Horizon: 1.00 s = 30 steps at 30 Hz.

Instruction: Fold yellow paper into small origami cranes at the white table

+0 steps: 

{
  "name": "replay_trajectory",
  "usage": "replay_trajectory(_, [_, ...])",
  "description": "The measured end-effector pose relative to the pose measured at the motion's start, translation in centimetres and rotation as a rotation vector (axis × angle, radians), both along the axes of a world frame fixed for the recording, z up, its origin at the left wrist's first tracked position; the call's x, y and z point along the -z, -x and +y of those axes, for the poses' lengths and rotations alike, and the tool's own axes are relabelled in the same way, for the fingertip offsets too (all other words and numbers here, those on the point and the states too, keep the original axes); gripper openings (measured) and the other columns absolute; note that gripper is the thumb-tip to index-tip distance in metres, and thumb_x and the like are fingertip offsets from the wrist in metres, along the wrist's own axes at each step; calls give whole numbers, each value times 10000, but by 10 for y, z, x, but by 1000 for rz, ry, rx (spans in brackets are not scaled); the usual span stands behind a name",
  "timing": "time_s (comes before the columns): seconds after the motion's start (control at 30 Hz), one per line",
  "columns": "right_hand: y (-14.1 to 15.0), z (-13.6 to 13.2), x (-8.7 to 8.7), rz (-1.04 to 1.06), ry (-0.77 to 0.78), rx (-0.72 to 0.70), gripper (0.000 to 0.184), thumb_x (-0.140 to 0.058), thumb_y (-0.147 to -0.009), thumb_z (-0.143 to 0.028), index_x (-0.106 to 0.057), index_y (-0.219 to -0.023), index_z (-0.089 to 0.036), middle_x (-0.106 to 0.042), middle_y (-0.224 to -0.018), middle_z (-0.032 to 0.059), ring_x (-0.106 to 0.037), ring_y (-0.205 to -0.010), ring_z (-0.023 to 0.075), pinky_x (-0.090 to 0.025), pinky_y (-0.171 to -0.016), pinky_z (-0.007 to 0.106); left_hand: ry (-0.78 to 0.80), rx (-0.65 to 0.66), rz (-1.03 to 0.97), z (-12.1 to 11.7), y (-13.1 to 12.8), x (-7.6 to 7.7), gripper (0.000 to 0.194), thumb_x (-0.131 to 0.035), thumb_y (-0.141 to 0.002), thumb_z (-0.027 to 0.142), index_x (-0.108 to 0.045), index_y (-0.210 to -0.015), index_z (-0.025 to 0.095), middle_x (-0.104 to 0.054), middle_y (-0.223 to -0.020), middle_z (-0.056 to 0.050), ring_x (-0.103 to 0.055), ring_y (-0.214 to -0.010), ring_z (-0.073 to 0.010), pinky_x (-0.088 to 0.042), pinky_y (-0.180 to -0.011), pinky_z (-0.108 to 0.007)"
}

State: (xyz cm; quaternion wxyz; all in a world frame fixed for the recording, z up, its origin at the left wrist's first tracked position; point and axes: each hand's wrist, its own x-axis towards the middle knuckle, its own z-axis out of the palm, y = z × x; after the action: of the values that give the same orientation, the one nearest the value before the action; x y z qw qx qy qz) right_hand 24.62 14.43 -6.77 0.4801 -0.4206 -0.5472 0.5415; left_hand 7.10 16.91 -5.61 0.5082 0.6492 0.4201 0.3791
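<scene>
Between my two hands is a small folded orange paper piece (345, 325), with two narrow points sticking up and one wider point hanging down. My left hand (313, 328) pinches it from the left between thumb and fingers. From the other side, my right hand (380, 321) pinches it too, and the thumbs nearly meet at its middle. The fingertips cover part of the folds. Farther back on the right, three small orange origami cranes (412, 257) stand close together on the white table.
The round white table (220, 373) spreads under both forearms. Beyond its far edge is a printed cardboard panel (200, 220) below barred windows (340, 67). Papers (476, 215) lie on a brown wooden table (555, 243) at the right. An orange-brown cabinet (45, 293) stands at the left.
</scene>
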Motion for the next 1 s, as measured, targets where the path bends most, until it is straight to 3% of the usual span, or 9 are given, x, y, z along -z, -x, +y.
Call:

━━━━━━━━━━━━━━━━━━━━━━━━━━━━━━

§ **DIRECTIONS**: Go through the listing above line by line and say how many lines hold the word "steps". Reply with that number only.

§ **YOUR SOLUTION**: 2